After winning our first four games of the Commonwealth Bank Series in Australia comfortably, I knew we were gaining a false impression of where our game was at. Simply, New Zealand and England were not providing us with the competition we needed. So I said this publicly, as much for our players as well as hopefully inciting some reaction from our opposition. I needed our players to know that our results were inflated and that other teams around the world would be much tougher.

We won three of our next four games, but New Zealand improved significantly with the inclusion of a few of their regular team members, and so too did a resurgent England. In fact, England won the two finals games despite us being in winning positions in both. Having batted first in Melbourne, we were unable to sustain the start we had and could not restrict the run chase. While in Sydney, we were able to rectify our defence somewhat to keep England to a very gettable score, but then our batting disinteg­rated at the top, leaving us well short of their total.

We travelled to New Zealand without Ponting, Gilchrist, Michael Clarke and Symonds to play a concertinaed three-game series – and we soon lost Lee. We had also brought Watson back into the series, knowing full well he was below match readiness, but thought that these matches would be invaluable preparation for him in the weeks ahead. By this time New Zealand had their full squad, had been at home for nearly two weeks and were ready to use these games as their final preparations for the World Cup. For our part, we wanted to arrest the losses and return home with that winning feeling again.
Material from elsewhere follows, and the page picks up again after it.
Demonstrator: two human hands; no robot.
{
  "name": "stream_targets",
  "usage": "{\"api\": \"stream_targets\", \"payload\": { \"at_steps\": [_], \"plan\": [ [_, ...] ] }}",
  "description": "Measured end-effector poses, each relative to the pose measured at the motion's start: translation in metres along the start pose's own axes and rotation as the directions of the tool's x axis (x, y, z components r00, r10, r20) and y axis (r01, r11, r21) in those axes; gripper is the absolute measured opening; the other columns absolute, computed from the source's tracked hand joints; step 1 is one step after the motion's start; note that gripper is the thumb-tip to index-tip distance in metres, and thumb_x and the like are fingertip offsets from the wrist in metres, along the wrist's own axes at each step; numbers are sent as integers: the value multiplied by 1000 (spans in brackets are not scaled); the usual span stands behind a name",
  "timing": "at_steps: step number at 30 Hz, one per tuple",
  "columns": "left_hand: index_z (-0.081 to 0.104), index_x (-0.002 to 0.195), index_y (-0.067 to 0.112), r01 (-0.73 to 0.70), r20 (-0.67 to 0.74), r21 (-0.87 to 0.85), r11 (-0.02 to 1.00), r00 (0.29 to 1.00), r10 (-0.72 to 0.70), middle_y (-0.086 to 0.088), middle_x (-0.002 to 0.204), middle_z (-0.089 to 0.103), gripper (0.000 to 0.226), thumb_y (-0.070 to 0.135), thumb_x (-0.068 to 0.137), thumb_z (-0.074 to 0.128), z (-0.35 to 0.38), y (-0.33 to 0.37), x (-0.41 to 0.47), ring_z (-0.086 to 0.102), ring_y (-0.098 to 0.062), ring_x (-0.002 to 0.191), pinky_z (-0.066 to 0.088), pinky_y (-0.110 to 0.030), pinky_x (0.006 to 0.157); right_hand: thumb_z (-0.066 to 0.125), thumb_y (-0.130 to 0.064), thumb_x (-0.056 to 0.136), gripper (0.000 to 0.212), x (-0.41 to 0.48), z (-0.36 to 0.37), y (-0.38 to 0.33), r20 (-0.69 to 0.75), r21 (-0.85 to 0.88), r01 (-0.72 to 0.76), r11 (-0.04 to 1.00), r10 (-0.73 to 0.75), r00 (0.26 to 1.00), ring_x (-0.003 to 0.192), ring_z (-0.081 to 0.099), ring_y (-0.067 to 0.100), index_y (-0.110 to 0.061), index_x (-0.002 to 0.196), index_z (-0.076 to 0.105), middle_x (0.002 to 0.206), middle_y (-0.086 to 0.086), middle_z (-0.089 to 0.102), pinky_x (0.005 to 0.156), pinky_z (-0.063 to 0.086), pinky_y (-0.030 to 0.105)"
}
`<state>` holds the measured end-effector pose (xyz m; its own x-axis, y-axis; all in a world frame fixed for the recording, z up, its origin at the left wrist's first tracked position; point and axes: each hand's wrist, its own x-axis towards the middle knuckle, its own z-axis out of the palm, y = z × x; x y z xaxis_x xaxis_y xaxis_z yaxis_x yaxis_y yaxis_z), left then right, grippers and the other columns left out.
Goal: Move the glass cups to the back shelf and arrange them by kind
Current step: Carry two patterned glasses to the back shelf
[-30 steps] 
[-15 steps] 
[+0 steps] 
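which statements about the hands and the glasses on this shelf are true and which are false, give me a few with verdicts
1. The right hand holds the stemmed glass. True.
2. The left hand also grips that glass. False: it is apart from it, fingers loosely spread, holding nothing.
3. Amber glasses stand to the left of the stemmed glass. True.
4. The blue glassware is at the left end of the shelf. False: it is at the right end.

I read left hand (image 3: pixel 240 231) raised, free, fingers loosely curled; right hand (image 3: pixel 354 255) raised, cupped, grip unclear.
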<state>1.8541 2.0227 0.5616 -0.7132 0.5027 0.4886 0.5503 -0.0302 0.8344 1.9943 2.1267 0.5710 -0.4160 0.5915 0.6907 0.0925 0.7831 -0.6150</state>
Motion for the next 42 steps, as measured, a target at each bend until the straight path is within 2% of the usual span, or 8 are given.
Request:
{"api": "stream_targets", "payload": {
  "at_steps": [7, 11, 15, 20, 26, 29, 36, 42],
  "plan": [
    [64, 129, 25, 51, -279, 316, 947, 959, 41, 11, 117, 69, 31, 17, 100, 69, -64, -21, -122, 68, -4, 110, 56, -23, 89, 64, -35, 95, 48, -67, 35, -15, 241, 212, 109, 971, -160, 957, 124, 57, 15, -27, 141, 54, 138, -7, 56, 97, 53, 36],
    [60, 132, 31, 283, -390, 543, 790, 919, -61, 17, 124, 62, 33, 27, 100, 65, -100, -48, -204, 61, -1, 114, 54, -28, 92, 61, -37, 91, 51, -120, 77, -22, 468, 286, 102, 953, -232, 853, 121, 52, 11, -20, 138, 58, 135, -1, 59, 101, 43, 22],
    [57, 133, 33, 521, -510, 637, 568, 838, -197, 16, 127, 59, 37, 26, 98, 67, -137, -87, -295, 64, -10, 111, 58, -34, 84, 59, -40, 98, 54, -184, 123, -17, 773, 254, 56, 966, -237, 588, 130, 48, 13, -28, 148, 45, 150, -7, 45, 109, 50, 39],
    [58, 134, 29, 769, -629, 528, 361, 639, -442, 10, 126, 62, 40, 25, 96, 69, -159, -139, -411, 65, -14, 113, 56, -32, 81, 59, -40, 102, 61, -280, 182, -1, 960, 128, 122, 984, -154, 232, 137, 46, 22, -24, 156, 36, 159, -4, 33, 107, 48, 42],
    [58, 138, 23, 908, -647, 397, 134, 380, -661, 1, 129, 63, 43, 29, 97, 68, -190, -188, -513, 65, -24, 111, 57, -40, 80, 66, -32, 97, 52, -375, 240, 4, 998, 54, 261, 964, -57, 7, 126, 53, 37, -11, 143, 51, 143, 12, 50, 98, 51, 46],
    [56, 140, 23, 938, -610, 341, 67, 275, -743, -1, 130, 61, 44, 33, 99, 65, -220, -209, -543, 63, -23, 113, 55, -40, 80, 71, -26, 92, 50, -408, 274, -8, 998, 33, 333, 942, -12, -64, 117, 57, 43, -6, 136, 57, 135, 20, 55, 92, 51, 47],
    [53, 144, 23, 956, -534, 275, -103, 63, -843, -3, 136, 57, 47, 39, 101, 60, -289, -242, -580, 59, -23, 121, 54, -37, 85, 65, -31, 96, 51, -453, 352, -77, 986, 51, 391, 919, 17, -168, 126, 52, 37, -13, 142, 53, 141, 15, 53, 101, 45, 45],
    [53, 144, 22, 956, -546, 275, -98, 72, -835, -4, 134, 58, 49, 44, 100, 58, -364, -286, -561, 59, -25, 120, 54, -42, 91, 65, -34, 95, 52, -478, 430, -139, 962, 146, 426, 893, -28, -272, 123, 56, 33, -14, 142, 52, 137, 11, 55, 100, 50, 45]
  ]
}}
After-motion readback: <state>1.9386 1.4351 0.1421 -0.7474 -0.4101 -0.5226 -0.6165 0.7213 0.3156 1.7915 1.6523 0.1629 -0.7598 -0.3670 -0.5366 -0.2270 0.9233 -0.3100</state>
New Zealand’s preparedness and the loss of key players, as well as the crammed travel and playing schedule, all contributed to us losing all three games – even though for two of the games, we were again in winning positions. But the biggest contribution to these losses, as well as those in Australia, was that in at least three of the five games we didn’t maximise our batting totals, while in four of the five cases our bowling defence didn’t make consistently good decisions and/or execute those decisions.
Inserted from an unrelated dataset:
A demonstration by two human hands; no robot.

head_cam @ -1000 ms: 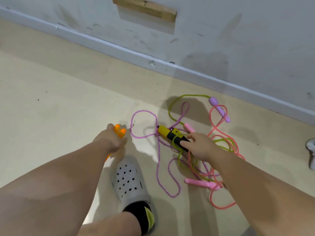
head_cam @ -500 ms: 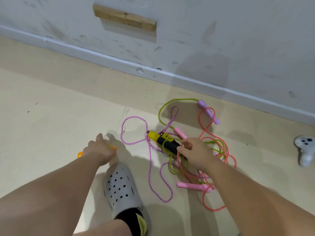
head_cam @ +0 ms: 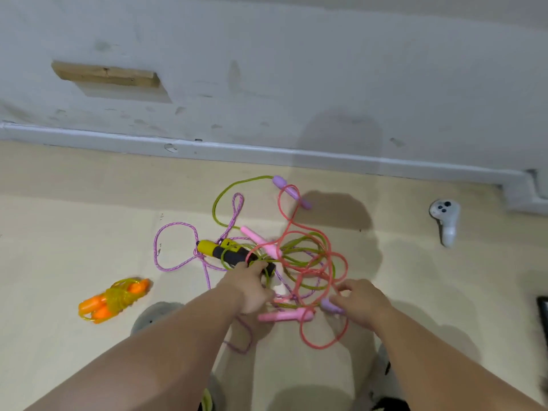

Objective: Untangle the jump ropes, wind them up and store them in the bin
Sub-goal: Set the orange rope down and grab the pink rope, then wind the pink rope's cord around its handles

Now it was certainly not in the grand plan to head to the World Cup losing five games in a row. It was certainly not intended to give all other contenders for the World Cup a boost, seeing Australia being beaten. And the performances were certainly not designed to give the perennial critics like Ian Chappell, Bobby Simpson and other former Test players extra space in their newspaper columns for their normal vitriol.
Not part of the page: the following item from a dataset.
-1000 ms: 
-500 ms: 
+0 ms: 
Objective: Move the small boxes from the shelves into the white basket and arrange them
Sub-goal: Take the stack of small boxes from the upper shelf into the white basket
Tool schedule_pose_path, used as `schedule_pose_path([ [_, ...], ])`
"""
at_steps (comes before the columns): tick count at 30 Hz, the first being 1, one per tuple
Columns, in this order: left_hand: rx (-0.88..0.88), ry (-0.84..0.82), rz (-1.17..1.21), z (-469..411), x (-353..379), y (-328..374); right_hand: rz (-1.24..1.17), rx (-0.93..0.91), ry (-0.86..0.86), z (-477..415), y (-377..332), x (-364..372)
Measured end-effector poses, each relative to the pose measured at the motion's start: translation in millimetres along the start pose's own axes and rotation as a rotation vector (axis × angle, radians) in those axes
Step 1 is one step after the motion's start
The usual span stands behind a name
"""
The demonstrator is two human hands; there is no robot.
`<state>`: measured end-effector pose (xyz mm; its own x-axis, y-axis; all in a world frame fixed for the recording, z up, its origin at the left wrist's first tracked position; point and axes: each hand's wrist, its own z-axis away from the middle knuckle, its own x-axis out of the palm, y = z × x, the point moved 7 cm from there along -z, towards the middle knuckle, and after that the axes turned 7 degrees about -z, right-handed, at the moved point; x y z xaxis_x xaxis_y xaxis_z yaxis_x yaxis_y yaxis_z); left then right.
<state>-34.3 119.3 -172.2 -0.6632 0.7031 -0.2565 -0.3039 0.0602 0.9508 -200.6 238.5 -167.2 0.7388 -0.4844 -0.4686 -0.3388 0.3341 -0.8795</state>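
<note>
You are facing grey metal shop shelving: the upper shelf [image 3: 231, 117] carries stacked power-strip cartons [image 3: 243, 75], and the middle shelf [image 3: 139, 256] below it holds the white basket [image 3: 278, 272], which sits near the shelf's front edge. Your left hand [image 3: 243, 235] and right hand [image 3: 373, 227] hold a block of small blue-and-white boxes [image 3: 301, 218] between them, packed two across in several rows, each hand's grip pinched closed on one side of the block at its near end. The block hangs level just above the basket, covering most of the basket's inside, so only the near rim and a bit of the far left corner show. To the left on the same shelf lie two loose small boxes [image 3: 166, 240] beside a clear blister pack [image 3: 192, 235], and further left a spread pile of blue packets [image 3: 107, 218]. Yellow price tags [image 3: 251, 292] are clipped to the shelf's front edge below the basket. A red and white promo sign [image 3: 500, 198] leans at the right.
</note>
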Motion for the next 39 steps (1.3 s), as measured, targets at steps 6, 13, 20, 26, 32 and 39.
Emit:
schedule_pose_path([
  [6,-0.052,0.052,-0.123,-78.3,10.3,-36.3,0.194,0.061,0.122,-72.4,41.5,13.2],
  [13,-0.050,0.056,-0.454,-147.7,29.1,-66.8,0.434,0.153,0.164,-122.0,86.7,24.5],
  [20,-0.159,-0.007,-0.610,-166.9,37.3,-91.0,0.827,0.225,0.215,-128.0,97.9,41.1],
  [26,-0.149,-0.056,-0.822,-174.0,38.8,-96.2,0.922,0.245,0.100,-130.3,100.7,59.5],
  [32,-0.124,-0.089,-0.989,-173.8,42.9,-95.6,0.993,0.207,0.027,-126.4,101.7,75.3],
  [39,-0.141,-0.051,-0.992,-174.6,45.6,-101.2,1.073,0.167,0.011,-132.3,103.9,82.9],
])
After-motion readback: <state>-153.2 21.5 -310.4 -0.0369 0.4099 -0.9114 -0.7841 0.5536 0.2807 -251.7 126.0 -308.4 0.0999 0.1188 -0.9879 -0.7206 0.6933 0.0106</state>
We returned from New Zealand battered and bruised. Egos were damaged. The chairman of selectors, Ricky Ponting and myself had a series of phone calls wondering whether our over¬all objectives had been correct. Our administrative bosses were ringing to consult me immediately after we lost games – calls that reverberated the single question: ‘What the hell is going on?’

However, despite the spate of lost games, I still believed we had achieved a lot of what was needed to take us to the World Cup. And this was my constant message publicly and privately.

My real concern, though, was the injuries. Brett Lee was out of the tournament – one of our leading strike bowlers, an outstanding athlete and a more than capable hitter. Taking Andrew Symonds to the World Cup was a big gamble with the risk that his shoulder would blow out again. Michael Clarke was still carrying a worrisome hip injury, which prevented him from specialist throwing practice and impeded his bowling. Matthew Hayden had a broken toe and badly bruised instep, compliments of his record-breaking last innings in New Zealand.

The old pro, ‘Pidgeon’ McGrath plus counterpart Stuart Clark were both having continuing niggles – the product of age and the effects of bowling and travel on the body by the end of a long season of cricket. It effectively meant that the vision of arriving at the World Cup as ‘the best-skilled team the world has ever seen’ was no longer possible. If we were to wrestle other teams for this World Cup, rather than dominate, then we would need to be very smart about using the skills we brought.

But I knew we had done the planning. I knew we had done our preparation. I knew we had the skills in the team to perform very well. I knew we had the leadership in Ricky, Adam, Glenn, Matthew Hayden and Andrew Symonds. I knew we had ‘gamers’ in Haddin, Hodge, Clark, Clarke and Hogg. I knew we had match-winning potential in Watson, Johnson, Bracken and Tait.
I knew we had an excellent support team for the playing squad.
So I left for the World Cup a little shaken and not surprised by where our weaknesses had been exposed, but very excited about trying to pull all the pieces together in time to make the semi-finals. If we could get there, then anything could happen!

KEY MESSAGES
1. While not totally ignoring all the noise that surrounds the preparation for a major project, make sure your filters are working overtime so that you can stick to the plan.
2. Spend time keeping other significant stakeholders on track as well, since they will be subject to the same or similar noise invasion as you.
3. The present may need to be compromised or sacrificed for the final outcome of the project.